Rosas' 45-yard field goal lifted the Giants to within striking distance at 17-13 entering the fourth quarter. But in those decisive 15 minutes, Rodgers – a Super Bowl champion, two-time Most Valuable Player and the only quarterback in history to record a 100-plus passer rating in six consecutive seasons – threw a pair of clinching touchdown passes. Jones, who has played in 166 fewer regular-season games, tossed a pair of interceptions.

"You can see what happens when you don't get pressure on (Rodgers)," Shurmur said. "He's really good."

Yes, he is.

Thirty-eight seconds into the final quarter, Rodgers fired a 17-yard touchdown pass to Adams to stretch Green Bay's lead to 24-13. On the Giants' ensuing possession, an aborted end-around with Da'Mari Scott left the Giants facing a third-and-18. Jones overthrew Shepard and the pass was intercepted by safety Darnell Savage, who, like Jones, was selected in the first round of the 2019 NFL Draft. Savage returned the ball 28 yards to the Giants' 38. Eight plays later, Rodgers found Lewis in the end zone for a one-yard touchdown pass to make it 31-13.

Whatever faint hope the Giants had expired on their second snap, when Jones' pass for Darius Slayton was picked off by Tramon Williams.

Like so many other teams, the Giants just could not keep up with Aaron Rodgers.
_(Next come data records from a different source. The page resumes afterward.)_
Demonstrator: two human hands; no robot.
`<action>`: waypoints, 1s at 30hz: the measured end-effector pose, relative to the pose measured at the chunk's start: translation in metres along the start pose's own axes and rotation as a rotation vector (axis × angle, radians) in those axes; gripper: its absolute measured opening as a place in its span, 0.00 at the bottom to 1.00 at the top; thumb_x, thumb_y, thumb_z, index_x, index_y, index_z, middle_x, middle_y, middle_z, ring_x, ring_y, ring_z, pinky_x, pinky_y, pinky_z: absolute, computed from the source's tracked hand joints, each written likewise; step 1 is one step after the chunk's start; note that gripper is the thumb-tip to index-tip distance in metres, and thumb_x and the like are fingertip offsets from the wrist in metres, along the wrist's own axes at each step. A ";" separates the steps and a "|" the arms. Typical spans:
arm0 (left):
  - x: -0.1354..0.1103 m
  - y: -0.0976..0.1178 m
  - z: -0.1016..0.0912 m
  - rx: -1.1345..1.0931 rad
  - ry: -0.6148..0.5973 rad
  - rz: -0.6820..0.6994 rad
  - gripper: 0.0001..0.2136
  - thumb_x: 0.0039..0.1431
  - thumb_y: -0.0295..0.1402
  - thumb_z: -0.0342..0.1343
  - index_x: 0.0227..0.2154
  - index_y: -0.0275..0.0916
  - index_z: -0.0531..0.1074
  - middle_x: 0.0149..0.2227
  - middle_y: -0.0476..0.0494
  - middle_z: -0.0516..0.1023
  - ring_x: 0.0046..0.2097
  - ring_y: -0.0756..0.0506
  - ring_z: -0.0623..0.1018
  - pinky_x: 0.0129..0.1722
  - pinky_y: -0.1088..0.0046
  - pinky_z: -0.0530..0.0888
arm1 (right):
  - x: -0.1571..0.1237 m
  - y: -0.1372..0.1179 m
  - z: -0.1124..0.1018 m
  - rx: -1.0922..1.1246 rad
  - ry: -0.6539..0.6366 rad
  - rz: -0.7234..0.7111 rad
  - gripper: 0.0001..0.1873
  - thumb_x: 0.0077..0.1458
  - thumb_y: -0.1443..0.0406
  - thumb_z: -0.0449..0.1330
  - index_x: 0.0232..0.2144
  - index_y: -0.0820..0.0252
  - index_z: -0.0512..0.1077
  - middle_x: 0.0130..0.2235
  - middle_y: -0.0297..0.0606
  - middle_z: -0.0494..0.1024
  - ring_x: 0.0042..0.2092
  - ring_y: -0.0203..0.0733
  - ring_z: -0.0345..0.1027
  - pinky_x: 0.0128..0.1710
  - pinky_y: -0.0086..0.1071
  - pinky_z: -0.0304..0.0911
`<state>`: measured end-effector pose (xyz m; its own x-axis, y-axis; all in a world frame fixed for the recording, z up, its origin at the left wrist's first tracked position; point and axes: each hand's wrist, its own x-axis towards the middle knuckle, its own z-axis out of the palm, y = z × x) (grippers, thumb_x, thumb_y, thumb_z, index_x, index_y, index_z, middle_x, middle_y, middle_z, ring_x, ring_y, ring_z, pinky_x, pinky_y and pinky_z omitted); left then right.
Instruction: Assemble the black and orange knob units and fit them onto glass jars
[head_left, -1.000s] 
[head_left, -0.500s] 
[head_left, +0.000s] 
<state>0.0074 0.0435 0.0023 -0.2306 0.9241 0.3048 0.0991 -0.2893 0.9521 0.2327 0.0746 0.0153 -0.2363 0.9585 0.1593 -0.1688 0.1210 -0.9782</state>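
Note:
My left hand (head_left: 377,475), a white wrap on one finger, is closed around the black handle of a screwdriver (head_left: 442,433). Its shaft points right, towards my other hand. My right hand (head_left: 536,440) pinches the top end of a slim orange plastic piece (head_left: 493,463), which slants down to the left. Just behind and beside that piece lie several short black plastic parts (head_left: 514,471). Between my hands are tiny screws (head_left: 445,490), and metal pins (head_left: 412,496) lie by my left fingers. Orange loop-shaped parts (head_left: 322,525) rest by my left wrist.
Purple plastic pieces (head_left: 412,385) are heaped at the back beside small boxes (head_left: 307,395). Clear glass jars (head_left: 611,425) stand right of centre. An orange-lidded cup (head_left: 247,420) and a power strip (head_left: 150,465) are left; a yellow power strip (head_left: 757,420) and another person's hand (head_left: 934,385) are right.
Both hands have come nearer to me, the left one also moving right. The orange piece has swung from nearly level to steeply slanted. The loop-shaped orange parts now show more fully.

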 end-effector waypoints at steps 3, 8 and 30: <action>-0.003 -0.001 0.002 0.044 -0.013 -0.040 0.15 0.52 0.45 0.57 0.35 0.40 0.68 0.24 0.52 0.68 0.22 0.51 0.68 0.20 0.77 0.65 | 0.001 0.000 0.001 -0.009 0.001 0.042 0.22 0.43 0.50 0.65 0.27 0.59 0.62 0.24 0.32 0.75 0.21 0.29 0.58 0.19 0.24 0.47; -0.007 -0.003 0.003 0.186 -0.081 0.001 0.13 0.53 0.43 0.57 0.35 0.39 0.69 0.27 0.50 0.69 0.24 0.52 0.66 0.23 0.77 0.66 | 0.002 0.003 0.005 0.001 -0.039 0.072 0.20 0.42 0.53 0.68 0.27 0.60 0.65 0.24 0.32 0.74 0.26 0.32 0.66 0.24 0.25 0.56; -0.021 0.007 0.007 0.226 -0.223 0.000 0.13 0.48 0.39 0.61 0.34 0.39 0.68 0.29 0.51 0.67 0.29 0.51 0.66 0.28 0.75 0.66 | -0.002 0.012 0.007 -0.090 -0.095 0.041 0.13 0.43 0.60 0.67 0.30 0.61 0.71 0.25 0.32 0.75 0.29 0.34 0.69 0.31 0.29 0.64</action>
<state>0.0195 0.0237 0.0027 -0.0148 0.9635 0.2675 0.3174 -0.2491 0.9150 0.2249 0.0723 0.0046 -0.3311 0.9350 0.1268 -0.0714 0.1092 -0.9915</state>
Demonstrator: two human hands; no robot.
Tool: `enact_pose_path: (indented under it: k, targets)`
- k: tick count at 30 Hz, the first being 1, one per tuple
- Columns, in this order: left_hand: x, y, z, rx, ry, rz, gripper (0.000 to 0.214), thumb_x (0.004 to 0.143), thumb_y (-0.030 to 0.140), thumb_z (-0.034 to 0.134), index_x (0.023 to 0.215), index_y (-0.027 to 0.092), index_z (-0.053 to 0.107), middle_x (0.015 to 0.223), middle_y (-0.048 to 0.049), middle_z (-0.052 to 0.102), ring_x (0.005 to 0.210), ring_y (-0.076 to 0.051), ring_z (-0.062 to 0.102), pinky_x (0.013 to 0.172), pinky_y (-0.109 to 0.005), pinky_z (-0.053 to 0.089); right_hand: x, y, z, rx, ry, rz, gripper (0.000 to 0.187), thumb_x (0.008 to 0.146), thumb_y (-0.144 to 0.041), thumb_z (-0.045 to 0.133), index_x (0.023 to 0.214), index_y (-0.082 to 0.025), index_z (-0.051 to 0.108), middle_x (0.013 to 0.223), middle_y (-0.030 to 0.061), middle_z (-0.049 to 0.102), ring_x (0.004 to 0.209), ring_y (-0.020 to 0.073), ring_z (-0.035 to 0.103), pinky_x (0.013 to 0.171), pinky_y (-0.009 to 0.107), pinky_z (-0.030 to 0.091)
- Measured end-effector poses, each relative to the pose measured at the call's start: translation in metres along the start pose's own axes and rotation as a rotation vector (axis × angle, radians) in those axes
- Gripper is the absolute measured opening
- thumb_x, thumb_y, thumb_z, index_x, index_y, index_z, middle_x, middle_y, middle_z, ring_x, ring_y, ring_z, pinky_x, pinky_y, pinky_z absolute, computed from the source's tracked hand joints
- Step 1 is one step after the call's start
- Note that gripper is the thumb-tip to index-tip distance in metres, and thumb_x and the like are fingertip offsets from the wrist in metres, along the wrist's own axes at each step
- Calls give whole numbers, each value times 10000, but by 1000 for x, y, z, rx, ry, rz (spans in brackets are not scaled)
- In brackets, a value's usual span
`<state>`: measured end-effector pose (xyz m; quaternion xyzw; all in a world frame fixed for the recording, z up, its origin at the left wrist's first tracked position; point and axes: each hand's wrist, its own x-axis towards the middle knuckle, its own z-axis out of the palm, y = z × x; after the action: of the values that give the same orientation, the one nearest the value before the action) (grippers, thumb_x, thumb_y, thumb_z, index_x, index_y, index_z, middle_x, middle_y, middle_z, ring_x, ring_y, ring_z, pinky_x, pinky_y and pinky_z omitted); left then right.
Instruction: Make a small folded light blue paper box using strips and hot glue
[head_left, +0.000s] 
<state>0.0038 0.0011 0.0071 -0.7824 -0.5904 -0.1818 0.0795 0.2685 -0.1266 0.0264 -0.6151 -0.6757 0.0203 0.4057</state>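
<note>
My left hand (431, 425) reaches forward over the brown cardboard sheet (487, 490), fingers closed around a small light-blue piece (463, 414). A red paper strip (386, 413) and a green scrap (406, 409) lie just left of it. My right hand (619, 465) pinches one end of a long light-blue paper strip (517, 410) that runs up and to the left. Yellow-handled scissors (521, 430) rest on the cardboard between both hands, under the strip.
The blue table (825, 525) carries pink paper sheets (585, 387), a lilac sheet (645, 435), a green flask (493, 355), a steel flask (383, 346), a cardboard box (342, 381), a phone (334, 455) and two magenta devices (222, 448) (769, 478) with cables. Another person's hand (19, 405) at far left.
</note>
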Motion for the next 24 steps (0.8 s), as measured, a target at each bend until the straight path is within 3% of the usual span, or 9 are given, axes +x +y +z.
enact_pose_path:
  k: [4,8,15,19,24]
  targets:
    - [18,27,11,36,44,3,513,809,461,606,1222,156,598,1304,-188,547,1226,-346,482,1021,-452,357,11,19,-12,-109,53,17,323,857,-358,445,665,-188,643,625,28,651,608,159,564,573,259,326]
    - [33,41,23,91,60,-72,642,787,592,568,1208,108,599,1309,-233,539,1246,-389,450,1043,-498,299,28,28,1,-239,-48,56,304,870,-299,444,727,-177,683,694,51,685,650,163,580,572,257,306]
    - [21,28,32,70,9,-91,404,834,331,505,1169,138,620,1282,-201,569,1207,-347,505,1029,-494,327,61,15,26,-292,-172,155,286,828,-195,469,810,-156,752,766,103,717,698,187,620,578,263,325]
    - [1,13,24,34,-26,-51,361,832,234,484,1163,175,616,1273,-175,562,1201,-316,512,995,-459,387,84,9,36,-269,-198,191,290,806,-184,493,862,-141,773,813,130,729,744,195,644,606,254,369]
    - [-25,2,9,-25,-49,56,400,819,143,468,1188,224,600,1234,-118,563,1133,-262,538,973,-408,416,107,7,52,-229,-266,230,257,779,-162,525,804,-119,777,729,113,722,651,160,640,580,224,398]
"It's disappointing to come up short and play like we did," Jones said. "We ran the ball better today (95 yards). There were a number of things we did better. But as a group, we weren't consistent enough and we weren't able to score enough. That's been the story. We have to be more consistent, we have to find ways to keep the ball moving forward and get the ball in the end zone when we have chances in the red zone. It's disappointing, but we have to stay at it."

They will next take the field on Monday night, Dec. 9, in Philadelphia.

"I'm always concerned when we don't win," Shurmur said. "I'll feel better when we win games. If you're wondering how I feel, I'll feel a lot better when we win games. I do see, you (reporters) get an opportunity to watch us probably 20 minutes a day and you report on it. This is a historically young team that's going out there and competing against some really good football teams. We've got to do what we have to do to win games and I understand that. They also are developing. At some point, we'll be good enough to win."